Nie dziel obowiązków na męskie i kobiece. Mężczyzna, który nie potrafi sobie sam posprzątać, ugotować, wyprać ani wyprasować koszuli wcale nie jest męski, jest nieporadny. Nie jest macho, jest pierdołą. Uwierz mi, wartościowej kobiecie nie zaimponuje randką na którą przyjdzie w pogniecionej koszulce, nie skusi się ona na noc w mieszkaniu, które zarasta brudem. A chyba chciałbyś, żeby kobieta twojego syna była wartościową osobą, prawda?
Naucz go szacunku
Najważniejszą rzeczą, którą powinieneś nauczyć swojego syna, jest szacunek do innych. Nie pozwól, żeby uważał się za lepszego, tylko dlatego, że jest mężczyzną. Jeśli kiedykolwiek powie przy tobie, że kobiety są słabe, przypomnij mu jego matkę, która włożyła całą swą siłę w to, żeby przyszedł na świat i wyrósł na szczęśliwego człowieka. Musi wiedzieć, że mężczyźni i kobiety wcale nie różnią się ilością siły, tylko czasem używają jej na różne sposoby.

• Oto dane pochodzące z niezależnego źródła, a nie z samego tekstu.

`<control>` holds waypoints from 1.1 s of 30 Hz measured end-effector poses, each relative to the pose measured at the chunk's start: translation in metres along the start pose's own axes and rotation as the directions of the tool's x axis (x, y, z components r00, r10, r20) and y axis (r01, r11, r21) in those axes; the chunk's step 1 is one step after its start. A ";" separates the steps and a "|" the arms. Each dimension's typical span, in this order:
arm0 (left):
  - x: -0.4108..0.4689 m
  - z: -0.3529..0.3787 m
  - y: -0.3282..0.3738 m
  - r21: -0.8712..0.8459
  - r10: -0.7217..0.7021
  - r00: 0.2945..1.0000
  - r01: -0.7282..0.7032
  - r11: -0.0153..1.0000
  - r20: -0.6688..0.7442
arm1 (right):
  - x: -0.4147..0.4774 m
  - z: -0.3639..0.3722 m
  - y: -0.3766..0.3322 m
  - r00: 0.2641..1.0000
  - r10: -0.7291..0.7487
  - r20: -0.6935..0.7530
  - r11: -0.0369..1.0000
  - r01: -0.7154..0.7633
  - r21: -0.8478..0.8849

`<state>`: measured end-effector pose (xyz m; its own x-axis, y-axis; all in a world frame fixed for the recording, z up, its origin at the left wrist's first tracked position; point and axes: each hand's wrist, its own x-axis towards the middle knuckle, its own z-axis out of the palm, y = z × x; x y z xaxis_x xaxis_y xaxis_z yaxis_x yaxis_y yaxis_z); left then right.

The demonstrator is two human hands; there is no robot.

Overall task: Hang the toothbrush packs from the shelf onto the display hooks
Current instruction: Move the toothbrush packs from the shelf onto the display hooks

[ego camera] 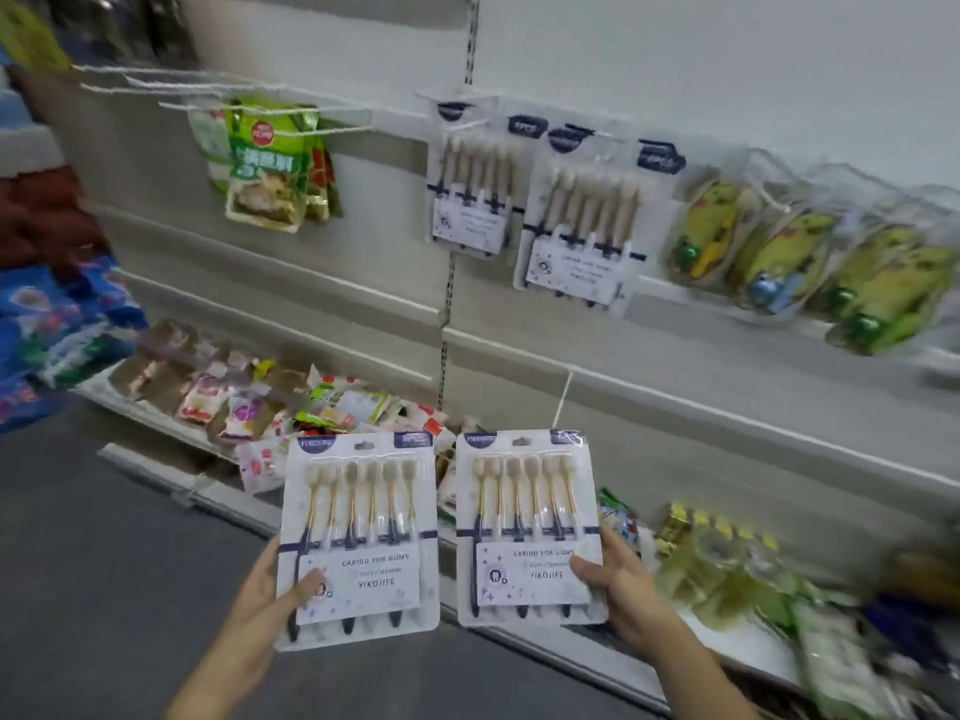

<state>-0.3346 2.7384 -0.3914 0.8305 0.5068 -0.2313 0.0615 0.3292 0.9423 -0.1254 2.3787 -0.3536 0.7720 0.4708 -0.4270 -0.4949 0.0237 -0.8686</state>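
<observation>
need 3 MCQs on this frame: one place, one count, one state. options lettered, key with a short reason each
1. Where do the toothbrush packs already on hooks hang?
A. Between the green snack bags and the yellow-green toy packs
B. On the bottom shelf
C. Left of the green snack bags

2. How many toothbrush packs does the person hold?
A. One
B. Two
C. Four

3. What state are the held packs in?
A. Hooked on the wall
B. Lying on the floor
C. Gripped upright, one per hand

Key: 1 A, the hung packs sit between the green snack bags and toy packs. 2 B, left pack and right pack. 3 C, left hand and right hand each grip one at its lower edge.
</observation>
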 end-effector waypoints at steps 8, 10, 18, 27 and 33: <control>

Naucz go też akceptować samego siebie, swoje myśli, uczucia i emocje, nawet jeśli nie pasują do kulturowych wzorców. Są dobre, bo pochodzą od niego. Nie ma nic wstydliwego w płaczu, słabości czy chwilach zwątpienia. Dopadają one każdego z nas, niezależnie od wieku czy płci. Niech wie, że nigdy nie jest za stary ani zbyt męski by czuć. Proszę.